With Grace’s acquisition in 1971, Barilla transitioned from a family-owned business to a corporate entity under external control. Pietro Barilla remained on the board until 1975, serving as President and signing the Report of the Board of Directors until that year. This marked a gradual reduction and eventual absence of family influence within the company’s governance. As a result, the institutional pressures traditionally exerted by family involvement diminished significantly, as reflected in  Appendix 3, where family-related elements are visibly struck through. The unchanged deed of incorporation during Grace’s tenure outlined the governance structure, specifying the board’s composition and the election procedures for its members (Articles 13–18). The board was to consist of two to seven members, each serving a three-year term, with the possibility of re-election. Historically, as a family firm, Barilla maintained a strong connection between the family and the board, a bond between the family’s authority and institutional order within the company (Sargiacomo et al., 2024).

Since 1971, despite unfavorable, market conditions − such as a 3% decline in Italian industrial production compared to 1970 (ASP, Report of the Board of Directors, 1971) − Barilla achieved a 7% increase in sales. The resulting profits were cautiously allocated to equity reserves, showcasing a conservative yet effective financial strategy. Furthermore, in early 1972, introducing an ultra-modern production line at the Rubbiano plant significantly boosted output, increasing product volumes by 20%–30% within two years (ASP, Report of the Board of Directors, 1972).

These advancements highlight Grace’s commitment to leveraging modern technology and efficient resource management to enhance Barilla’s market position, even amid broader economic difficulties. In the Report of the Board of Directors, it was reported with satisfaction that:

The acquisition of a pasta processing company in Naples enhanced the marketing of Barilla products in southern. The development and production of Bari pasta-based dinner products are being stepped up, and the line of rusks and breadsticks is being broadened. (ASP, Report of the Board of Directors 1972, 14)

In 1972, sales increased by approximately 9%, and the company reported a profit of £695m (ASP, Report of the Board of Directors, 1972), equivalent to around €2m in 2022 values [3]. This resilience amidst adverse conditions demonstrates the effectiveness of Grace’s management strategies in navigating economic instability.

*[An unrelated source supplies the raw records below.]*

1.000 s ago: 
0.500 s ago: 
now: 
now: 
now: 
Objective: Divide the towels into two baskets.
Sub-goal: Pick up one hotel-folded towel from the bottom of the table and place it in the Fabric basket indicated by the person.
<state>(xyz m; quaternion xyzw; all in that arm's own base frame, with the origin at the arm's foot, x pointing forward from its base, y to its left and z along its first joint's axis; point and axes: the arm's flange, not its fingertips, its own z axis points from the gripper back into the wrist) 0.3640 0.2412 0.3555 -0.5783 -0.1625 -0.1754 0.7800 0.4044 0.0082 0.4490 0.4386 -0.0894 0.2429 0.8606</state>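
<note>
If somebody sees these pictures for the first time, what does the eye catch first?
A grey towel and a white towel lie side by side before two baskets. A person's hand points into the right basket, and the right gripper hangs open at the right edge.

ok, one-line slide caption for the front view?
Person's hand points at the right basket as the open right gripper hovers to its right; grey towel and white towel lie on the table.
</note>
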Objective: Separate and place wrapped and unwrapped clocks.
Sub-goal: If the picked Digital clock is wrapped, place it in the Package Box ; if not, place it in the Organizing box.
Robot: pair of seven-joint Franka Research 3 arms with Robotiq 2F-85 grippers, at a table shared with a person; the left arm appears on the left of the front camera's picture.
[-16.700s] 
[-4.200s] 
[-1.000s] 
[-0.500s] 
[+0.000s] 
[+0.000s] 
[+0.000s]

Barilla’s management highlighted the risks of interventionist state policies, arguing that they could harm well-managed companies (ASP, Report of the Board of Directors, 1977). After Second World War, the Italian government supported sectors deemed too weak to recover independently (Confindustria, 1973). During Grace’s ownership, Italy faced economic challenges, including inflation, a currency crisis and an energy crisis, worsening the business climate (ASP, Report of the Board of Directors, 1973; see also Table 2). In 1973, these crises led to political instability, a new government and a price freeze on consumer goods to curb inflation.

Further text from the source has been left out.